◆ Aim of the task
Nothing should be omitted: restate the full listing word for word.

◆ Data shown

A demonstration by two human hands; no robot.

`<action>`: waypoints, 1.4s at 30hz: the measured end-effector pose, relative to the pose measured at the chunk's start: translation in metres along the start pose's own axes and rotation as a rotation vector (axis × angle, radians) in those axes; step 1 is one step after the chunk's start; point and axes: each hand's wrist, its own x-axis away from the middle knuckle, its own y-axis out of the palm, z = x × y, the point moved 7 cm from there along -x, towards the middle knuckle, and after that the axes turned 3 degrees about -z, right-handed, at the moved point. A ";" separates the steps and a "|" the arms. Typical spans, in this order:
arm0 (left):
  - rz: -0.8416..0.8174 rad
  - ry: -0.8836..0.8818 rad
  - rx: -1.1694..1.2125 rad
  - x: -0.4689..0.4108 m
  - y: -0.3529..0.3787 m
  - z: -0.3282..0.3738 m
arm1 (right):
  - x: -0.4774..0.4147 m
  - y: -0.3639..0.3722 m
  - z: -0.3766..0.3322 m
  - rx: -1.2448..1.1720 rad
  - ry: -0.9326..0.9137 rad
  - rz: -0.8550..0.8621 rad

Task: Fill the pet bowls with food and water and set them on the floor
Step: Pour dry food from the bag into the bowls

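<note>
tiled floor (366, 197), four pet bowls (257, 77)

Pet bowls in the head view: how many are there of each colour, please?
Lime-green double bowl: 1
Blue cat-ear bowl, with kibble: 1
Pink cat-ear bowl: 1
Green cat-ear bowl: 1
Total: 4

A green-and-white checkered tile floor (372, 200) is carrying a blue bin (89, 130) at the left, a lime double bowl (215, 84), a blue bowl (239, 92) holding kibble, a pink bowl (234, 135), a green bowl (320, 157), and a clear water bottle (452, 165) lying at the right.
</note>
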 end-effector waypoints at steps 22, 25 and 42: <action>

◆ Response to this exercise
A demonstration by two human hands; no robot.

`<action>`: waypoints, 1.4s at 30hz: the measured end-effector pose, relative to the pose measured at the chunk's start: translation in metres along the start pose's own axes and rotation as a rotation vector (axis × angle, radians) in those axes; step 1 is one step after the chunk's start; point and axes: each hand's wrist, its own x-axis away from the middle knuckle, its own y-axis out of the palm, z = x × y, the point moved 7 cm from there along -x, towards the middle knuckle, and after that the axes turned 3 degrees about -z, right-handed, at the moved point. A ";" separates the steps and a "|" the arms. Typical spans, in this order:
arm0 (left):
  - rz: -0.8416..0.8174 rad
  - ry: -0.8836..0.8818 rad
  - rx: -1.1694..1.2125 rad
  - x: -0.4689..0.4108 m
  - y: -0.3529..0.3787 m
  - z: -0.3282..0.3738 m
arm1 (right):
  - x: -0.4774..0.4147 m
  - y: -0.3639..0.3722 m
  - z: -0.3766..0.3322 m
  - rx: -1.2448..1.1720 rad
  - ry: -0.9326..0.9137 rad
  - rz: -0.8550..0.8621 rad

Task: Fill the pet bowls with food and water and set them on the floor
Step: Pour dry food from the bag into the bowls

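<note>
tiled floor (366, 197), four pet bowls (257, 77)

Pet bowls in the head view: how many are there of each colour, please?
Lime-green double bowl: 1
Blue cat-ear bowl, with kibble: 1
Pink cat-ear bowl: 1
Green cat-ear bowl: 1
Total: 4

A green-and-white checkered tile floor (372, 200) is carrying a blue bin (89, 130) at the left, a lime double bowl (215, 84), a blue bowl (239, 92) holding kibble, a pink bowl (234, 135), a green bowl (320, 157), and a clear water bottle (452, 165) lying at the right.
</note>
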 end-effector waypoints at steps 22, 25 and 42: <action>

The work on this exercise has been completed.